Monica Linzmeier, Editor in Chief
Faculty-in-residence are professors who live within the residence halls. They are experienced individuals who are invested in and respectful of those around them. They even have meal plans in order to interact more with students.
“FIRs enhance the intellectual atmosphere of the residence hall experience,” rhetoric and writing studies professor and current FIR member Paul Minifee said. “We serve as reminders that a resident’s priority should be academic success.”
Minifee has been a FIR member at the Cuicacalli Suites for three years. He believes that FIRs are an incredibly important aspect of any college campus because they help students understand how to speak to professionals and communicate in a variety of situations.
“Students need to learn how to navigate smoothly between their personal and professional identities,” he said.
Upon moving into the dorms, many freshmen don’t know about FIRs.
“At first I didn’t know that faculty members were going to be living in my dorm with me,” psychology sophomore and former Cuicacalli resident Amanda Zizzo said. “Now I know that they are here to help us with really anything we need.”
While FIRs serve as liaisons between students and faculty, they can also simply be a friendly face to turn to. Time spent with a FIR doesn’t always have to be serious and academic. Minifee said he loves playing basketball with his residents. Many students feel comfortable working out their problems about classes, professors or even more personal issues with them.
“I’ve formed meaningful bonds with a handful of residents who consider me a confidant,” Minifee said. “For many residents, FIRs are mentors whose wisdom is guidance they trust.”

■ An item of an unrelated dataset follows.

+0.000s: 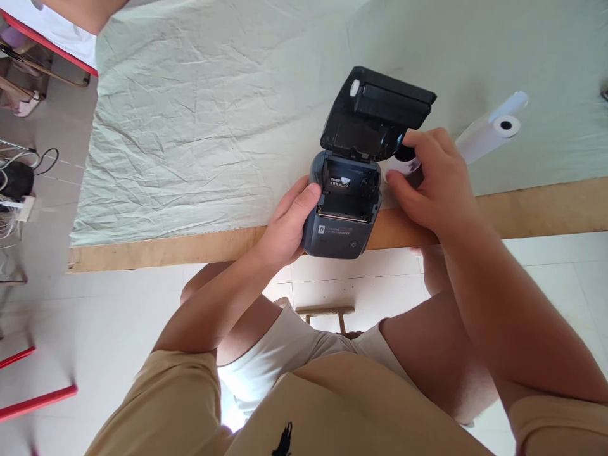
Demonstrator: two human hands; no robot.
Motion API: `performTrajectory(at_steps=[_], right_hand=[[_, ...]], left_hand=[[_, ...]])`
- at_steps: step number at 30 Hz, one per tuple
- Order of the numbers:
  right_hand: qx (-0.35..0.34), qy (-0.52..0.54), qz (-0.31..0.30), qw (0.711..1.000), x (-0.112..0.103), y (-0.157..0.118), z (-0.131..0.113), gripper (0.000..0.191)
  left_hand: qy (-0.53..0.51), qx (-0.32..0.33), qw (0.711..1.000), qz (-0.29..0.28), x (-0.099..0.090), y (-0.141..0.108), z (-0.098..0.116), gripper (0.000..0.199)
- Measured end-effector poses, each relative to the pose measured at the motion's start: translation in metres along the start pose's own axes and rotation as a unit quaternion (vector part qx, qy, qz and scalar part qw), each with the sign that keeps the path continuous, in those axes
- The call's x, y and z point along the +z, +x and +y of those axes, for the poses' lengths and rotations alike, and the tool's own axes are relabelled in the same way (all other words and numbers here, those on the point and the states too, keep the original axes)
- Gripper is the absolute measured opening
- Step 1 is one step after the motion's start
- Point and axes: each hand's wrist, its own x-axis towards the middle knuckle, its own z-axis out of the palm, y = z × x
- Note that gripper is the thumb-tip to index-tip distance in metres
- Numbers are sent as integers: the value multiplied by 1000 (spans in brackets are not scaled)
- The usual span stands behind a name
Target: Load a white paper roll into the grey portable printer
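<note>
My left hand (292, 218) grips the left side of a dark portable label printer (339, 237), its thumb on the rim of the paper bay. The printer's lid (380, 114) is swung up, and the bay (346, 190) inside holds no roll. To the right of the printer, my right hand (437, 177) has its thumb and index finger around a small white roll (405, 166) with a dark centre. The lid and fingers partly hide that roll. Beyond this hand, a longer white paper roll (484, 136) lies on the cloth, its loose end curling up.
A pale green wrinkled cloth (213, 126) covers the table, with a bare wooden front edge (166, 249). Another person's arm (85, 9) reaches in at the upper left. Cables (14, 171) lie at far left. A wooden stool (325, 311) stands below the table.
</note>
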Motion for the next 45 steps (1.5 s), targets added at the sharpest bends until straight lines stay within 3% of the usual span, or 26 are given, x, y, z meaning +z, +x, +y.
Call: performTrajectory(at_steps=[6, 10, 14, 16, 18, 20, 24, 29, 37, 42, 45], right_hand=[[20, 23, 97, 995, -2, -2, 6, 56], [-37, 140, 226, 963, -22, 9, 7, 36], [-143, 168, 321, 921, -21, 13, -37, 47], [-193, 127, 277, 933, -9, 8, -69, 51], [-167, 70, 132, 975, 4, 3, -93, 52], [-168, 15, 96, 981, 12, -1, -101, 53], [-202, -34, 125, 971, 13, 3, -84, 38], [-255, 1, 152, 955, 13, 8, -68, 29], [-184, -30, 72, 980, 8, -1, -74, 19], [-256, 68, 100, 959, 14, -3, -86, 12], [-220, 81, 114, 965, 16, -5, -83, 14]], left_hand=[[2, -6, 1000, 4, 2, 1, 1, 60], [2, -5, 1000, 3, 1, 1, 0, 60], [-2, -4, 1000, 4, -2, 1, -4, 58], [-2, 3, 1000, 5, -3, 0, -4, 56], [2, 21, 1000, -1, -3, 0, -4, 55], [11, 37, 999, -10, -2, -1, -2, 56], [25, 17, 999, -23, -1, -3, 3, 64], [16, -11, 1000, -25, -1, -3, 4, 68], [7, -6, 1000, -8, 2, -5, 4, 62], [17, 27, 999, -23, -4, -6, 0, 64], [40, 36, 998, -22, -6, -5, 2, 81]])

Over the years, Minifee has become more invested in the welfare and success of his fellow residents because he is a witness to the pressures that students experience. Zizzo calls Minifee her life coach.
“We discuss her personal relationships, her hopes and fears and life challenges that she’s seeking to overcome,” Minifee said. “I find it incredibly gratifying to play a part in her personal and academic successes and she consistently expresses her gratitude for my genuine investment in her endeavors.”
“He understands what it is like to be thrown in to a new environment on your own and away from home,” Zizzo said. “Just knowing that he was there if I needed him got me through a lot. I have since moved out of Cuic, but Dr. Paul and I remain close.”
Minifee manages to build relationships with residents through his genuine sincerity for their well-being.
He is also a strong academic resource. Twice every semester, he conducts Writing Placement Assessment workshops that have proven to be effective.
“The positive feedback that I receive has been tremendous,” Minifee said. “I’ve received emails, cards and high-fives from residents who come back to thank me for helping them succeed on the WPA. That makes me feel as if I’ve made a difference.”
FIRs are friends, allies and resources. They help prove that professors don’t bite and that residents have a friend to turn to in trying times.